_Task statement_. Using the data below, return all lines in which "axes" appears.

_Dataset extract_.
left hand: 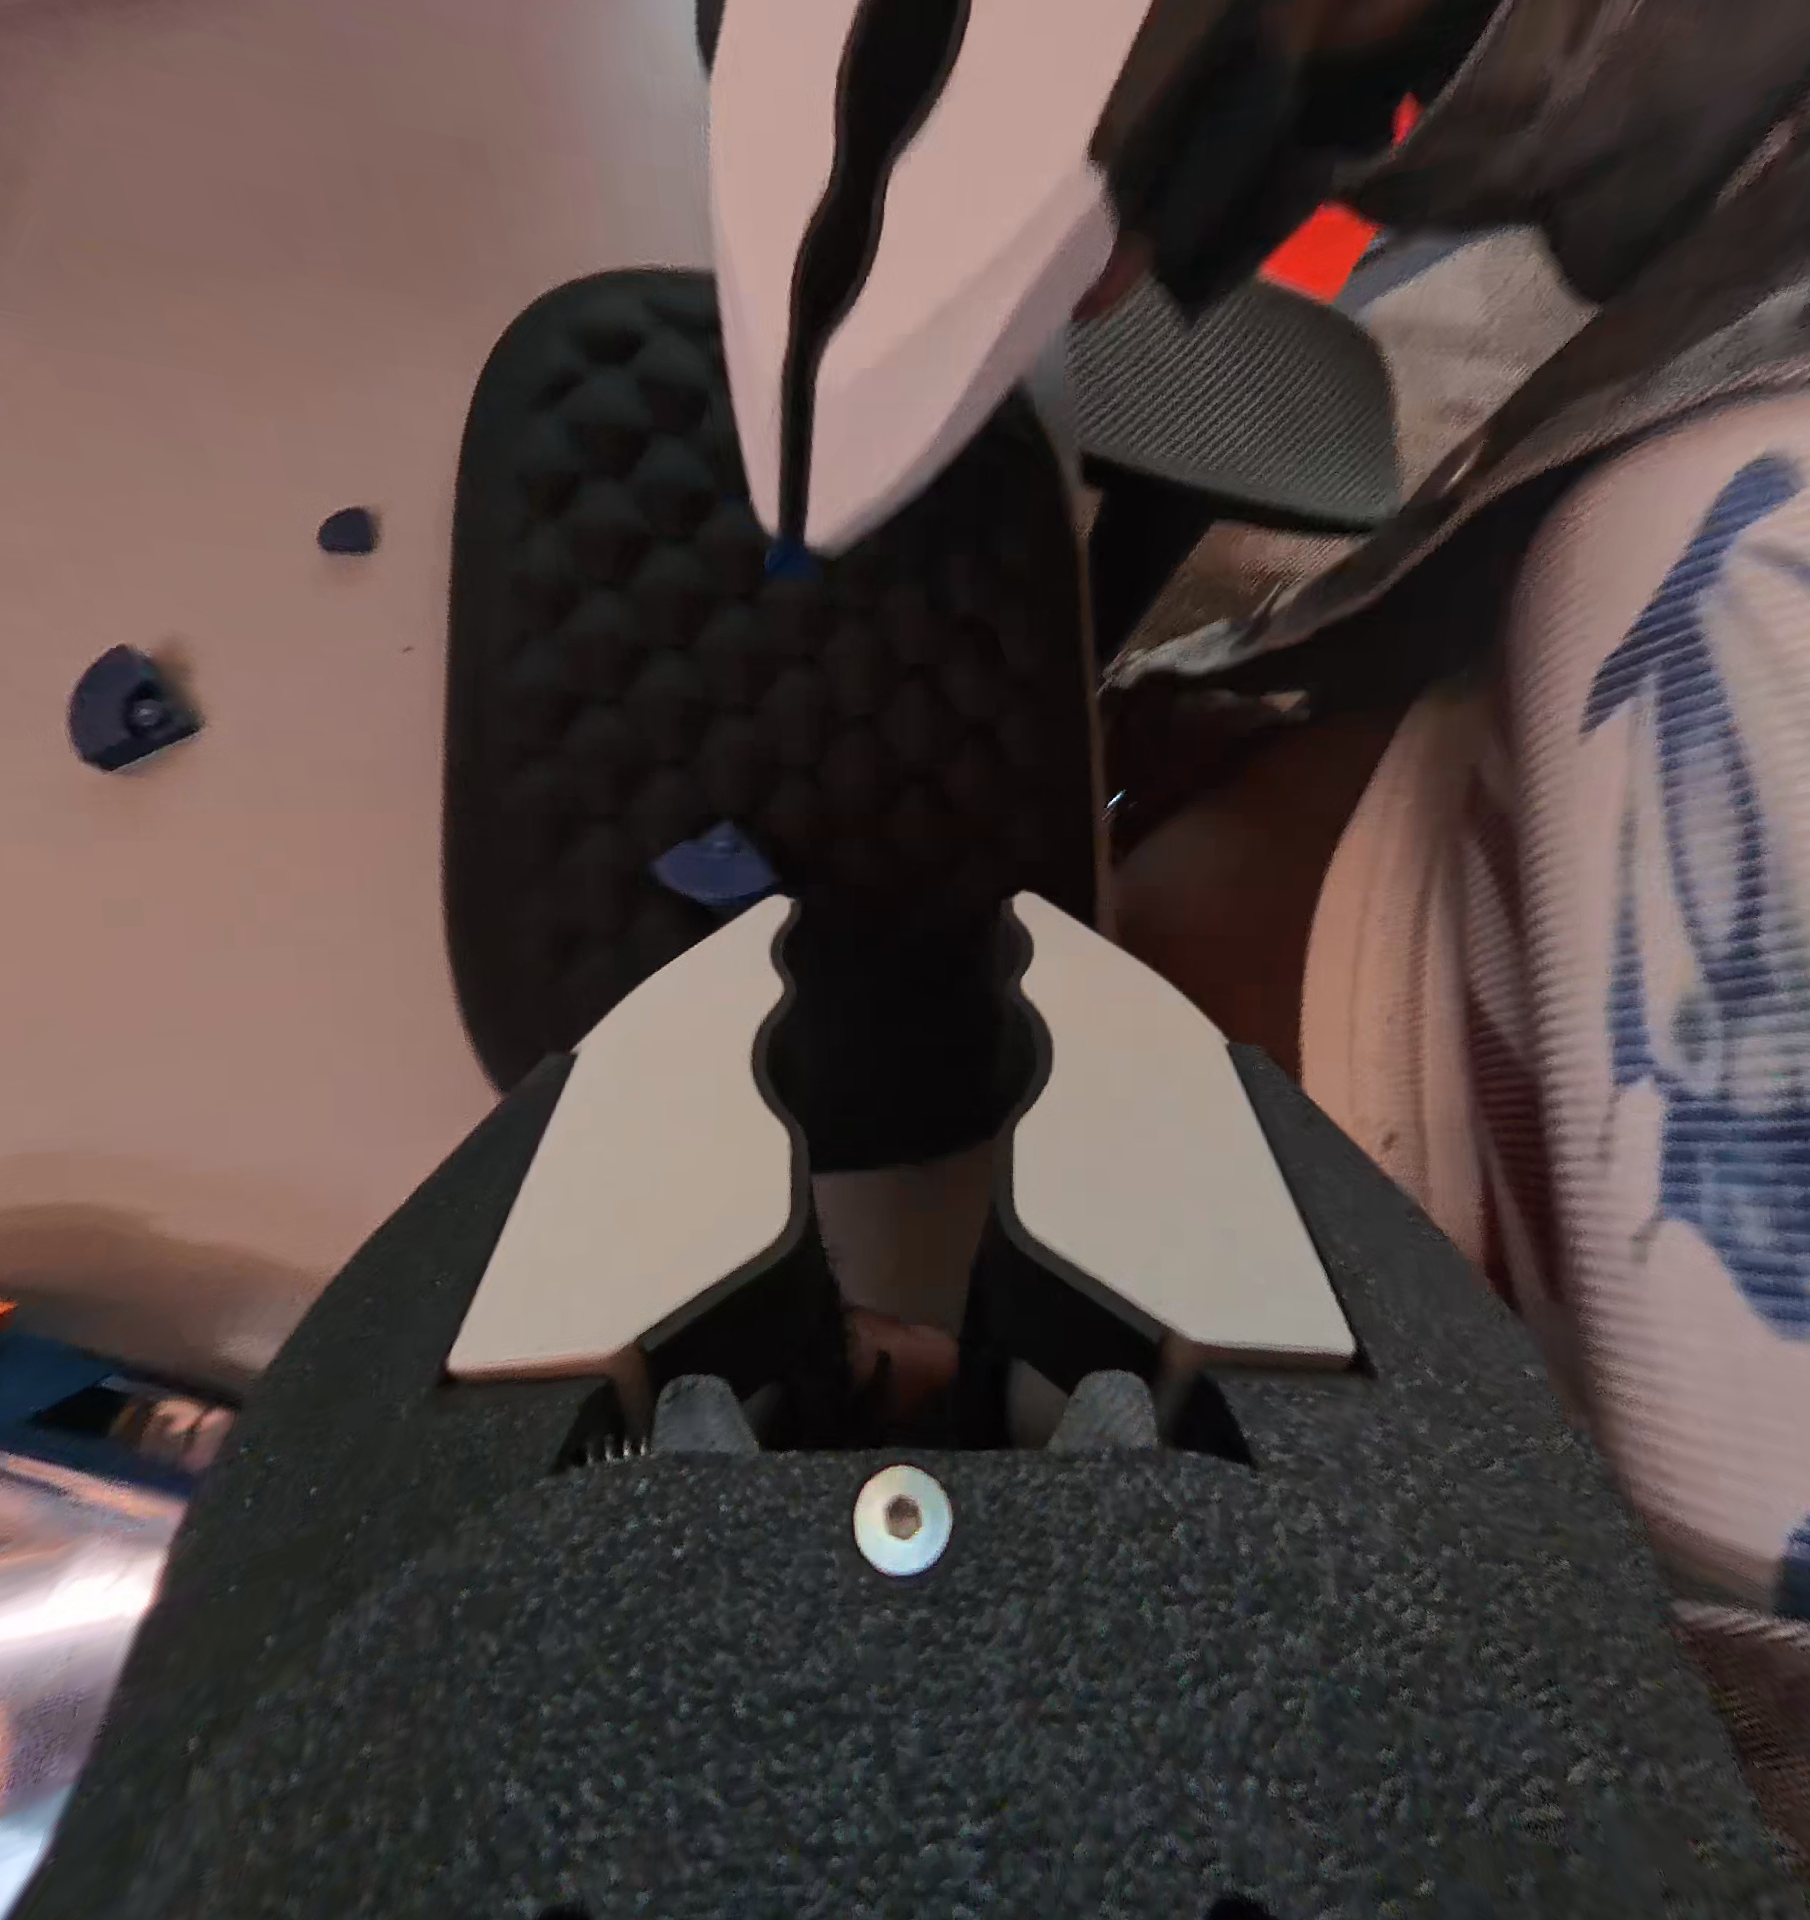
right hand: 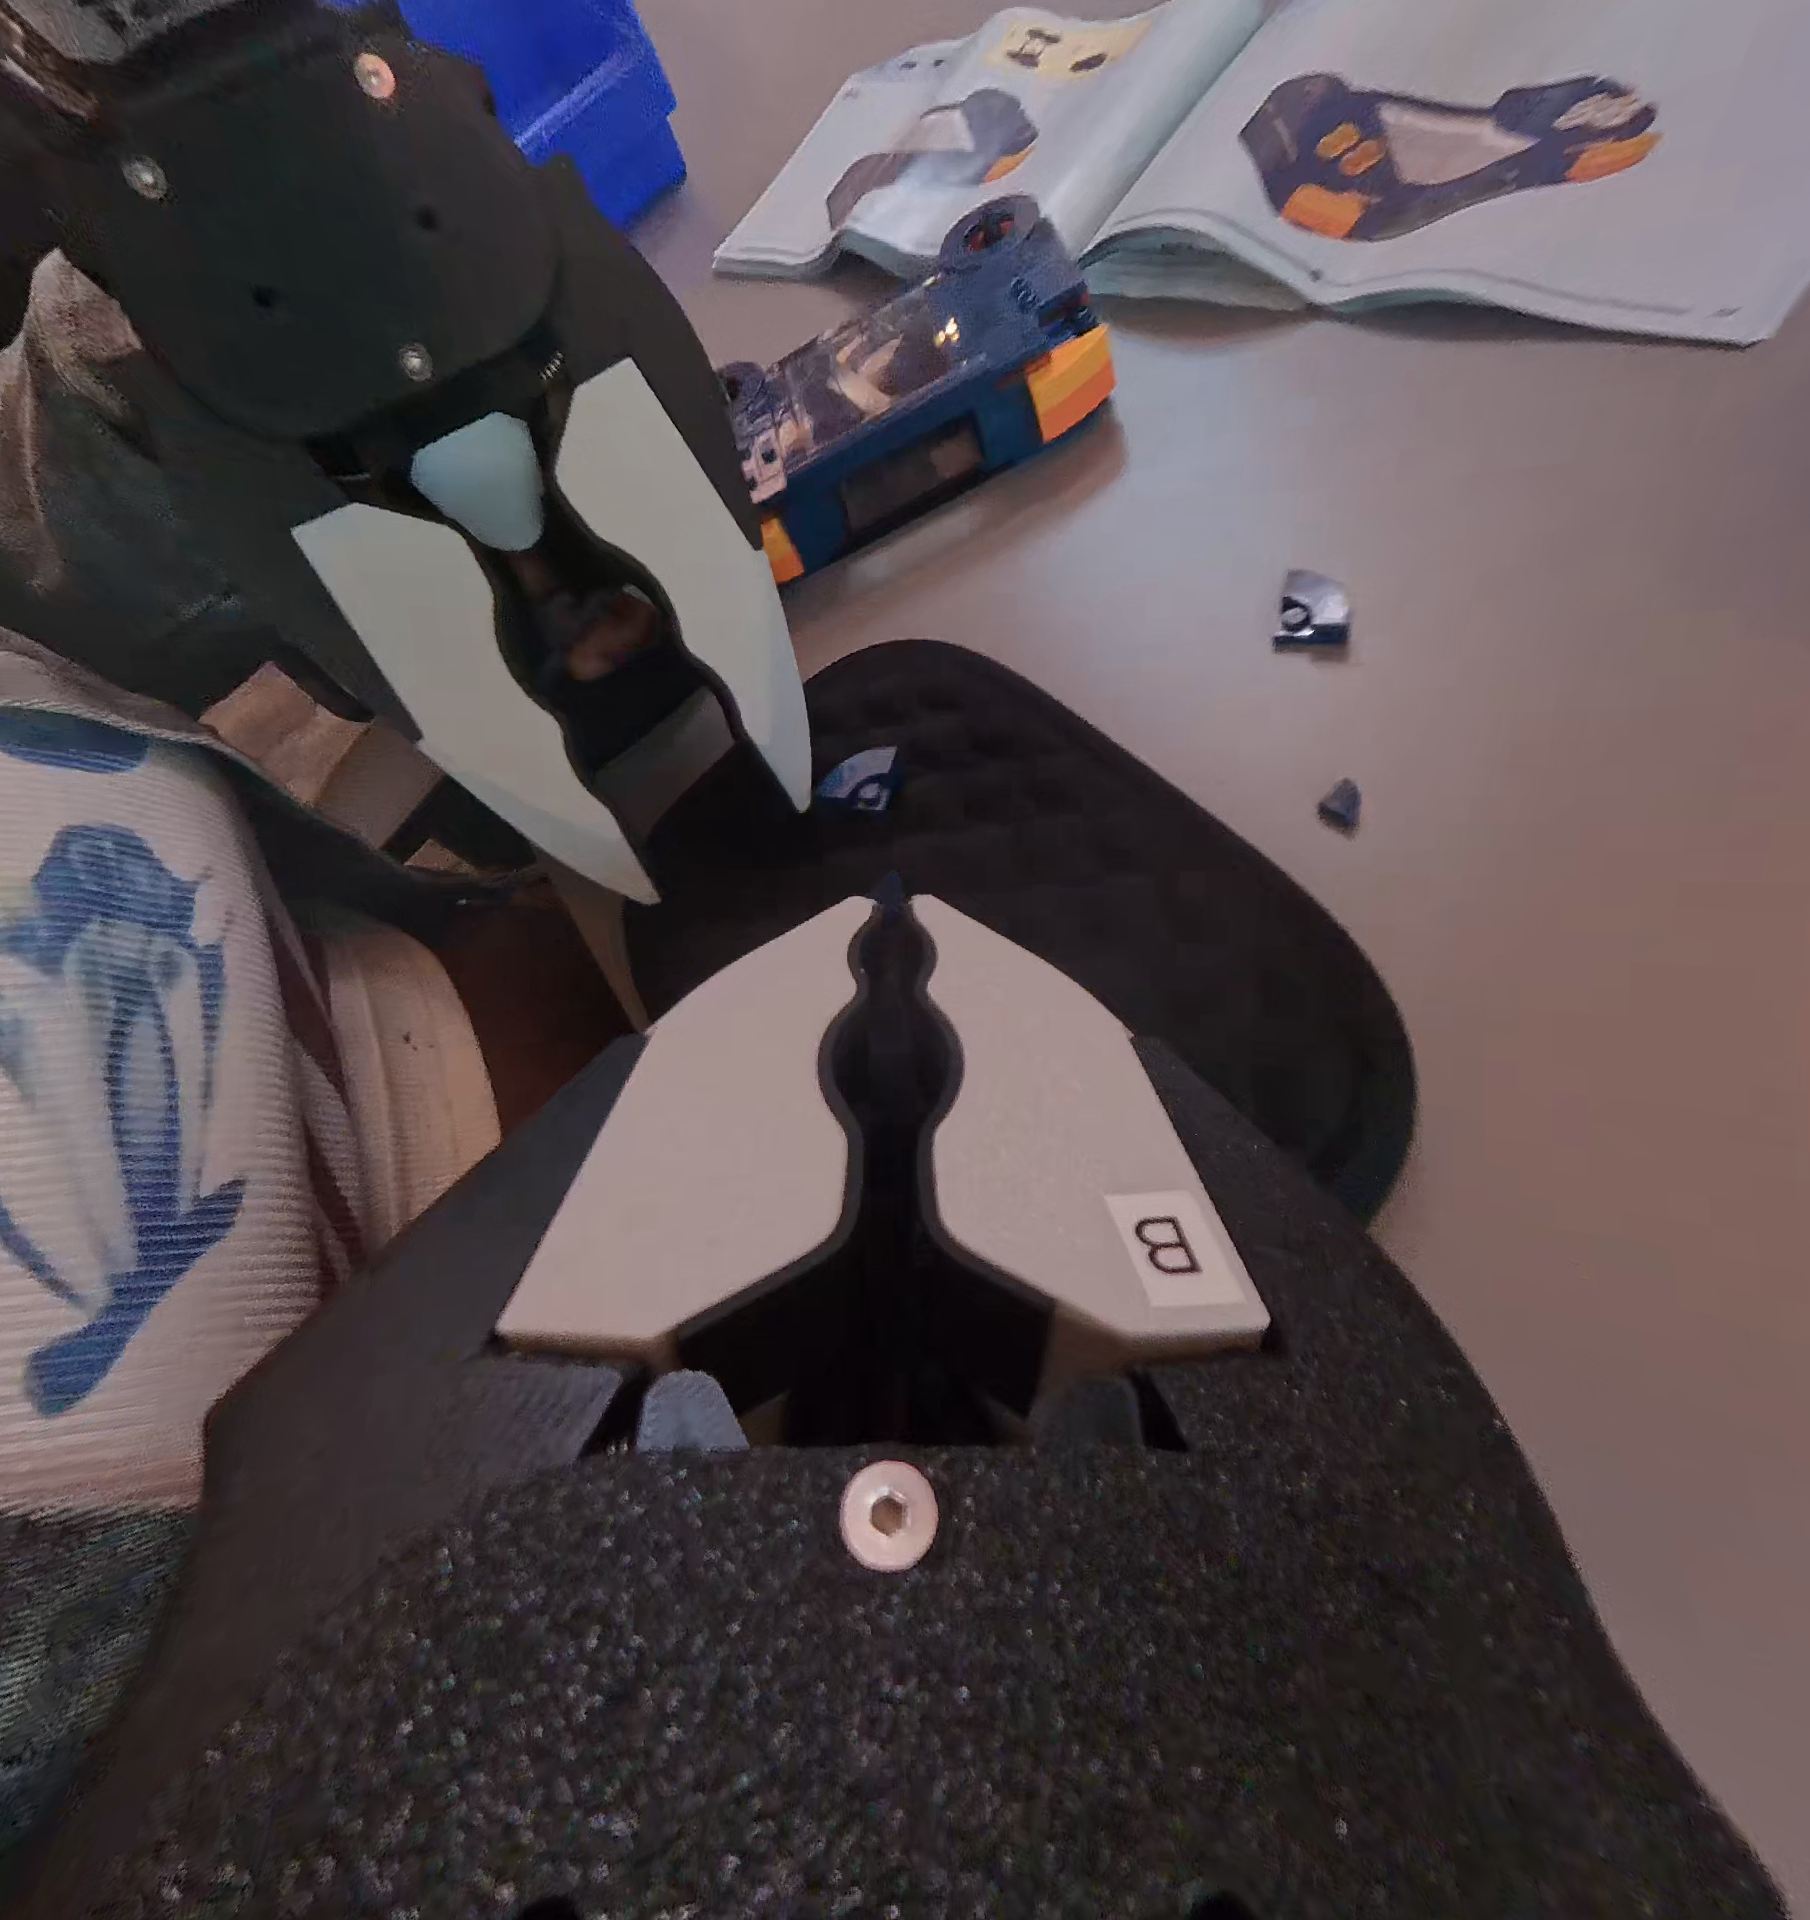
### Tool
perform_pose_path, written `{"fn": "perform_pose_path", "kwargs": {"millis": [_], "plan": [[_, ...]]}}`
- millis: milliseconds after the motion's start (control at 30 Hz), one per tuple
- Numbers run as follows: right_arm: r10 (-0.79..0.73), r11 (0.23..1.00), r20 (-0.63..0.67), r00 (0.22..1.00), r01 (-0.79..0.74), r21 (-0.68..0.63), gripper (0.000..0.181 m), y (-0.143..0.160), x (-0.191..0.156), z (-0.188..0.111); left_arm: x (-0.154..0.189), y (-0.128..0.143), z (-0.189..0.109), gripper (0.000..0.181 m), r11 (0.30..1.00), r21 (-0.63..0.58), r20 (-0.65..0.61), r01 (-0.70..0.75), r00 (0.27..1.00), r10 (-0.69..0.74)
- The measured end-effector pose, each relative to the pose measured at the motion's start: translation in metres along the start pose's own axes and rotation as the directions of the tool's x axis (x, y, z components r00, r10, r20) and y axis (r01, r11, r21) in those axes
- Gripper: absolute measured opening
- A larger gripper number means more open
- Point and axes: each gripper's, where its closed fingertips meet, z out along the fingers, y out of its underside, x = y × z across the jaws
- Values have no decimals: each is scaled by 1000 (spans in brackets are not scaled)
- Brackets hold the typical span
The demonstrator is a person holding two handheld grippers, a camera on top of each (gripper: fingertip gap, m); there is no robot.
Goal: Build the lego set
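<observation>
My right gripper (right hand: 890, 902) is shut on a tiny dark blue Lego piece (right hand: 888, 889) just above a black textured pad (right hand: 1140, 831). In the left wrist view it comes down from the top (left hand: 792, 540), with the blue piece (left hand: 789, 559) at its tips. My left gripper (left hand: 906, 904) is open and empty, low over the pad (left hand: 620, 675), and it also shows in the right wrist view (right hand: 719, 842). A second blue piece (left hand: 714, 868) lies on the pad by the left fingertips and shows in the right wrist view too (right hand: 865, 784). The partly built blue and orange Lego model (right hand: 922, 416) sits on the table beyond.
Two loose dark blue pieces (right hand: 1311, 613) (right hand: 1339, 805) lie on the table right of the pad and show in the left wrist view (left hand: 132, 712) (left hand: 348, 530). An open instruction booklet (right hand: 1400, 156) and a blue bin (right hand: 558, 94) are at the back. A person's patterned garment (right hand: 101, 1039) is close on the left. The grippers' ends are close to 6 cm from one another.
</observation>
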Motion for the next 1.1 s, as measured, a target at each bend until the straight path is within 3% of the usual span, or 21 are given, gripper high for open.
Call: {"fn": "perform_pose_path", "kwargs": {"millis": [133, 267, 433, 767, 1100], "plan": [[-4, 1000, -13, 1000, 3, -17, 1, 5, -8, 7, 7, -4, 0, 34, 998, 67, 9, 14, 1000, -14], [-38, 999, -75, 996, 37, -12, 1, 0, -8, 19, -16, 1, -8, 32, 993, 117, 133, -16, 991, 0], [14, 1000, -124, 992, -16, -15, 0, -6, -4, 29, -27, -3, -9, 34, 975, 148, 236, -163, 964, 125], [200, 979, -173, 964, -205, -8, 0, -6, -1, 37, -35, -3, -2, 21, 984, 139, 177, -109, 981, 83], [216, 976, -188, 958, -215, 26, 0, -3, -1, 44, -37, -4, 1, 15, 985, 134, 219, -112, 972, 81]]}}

_Finished task_.
- The measured end-effector pose, each relative to the pose measured at the motion's start: translation in metres along the start pose's own axes and rotation as the directions of the tool's x axis (x, y, z components r00, r10, r20) and y axis (r01, r11, r21) in those axes
- Point and axes: each gripper's, where its closed fingertips meet, z out along the fingers, y out of its underside, x = y × z across the jaws

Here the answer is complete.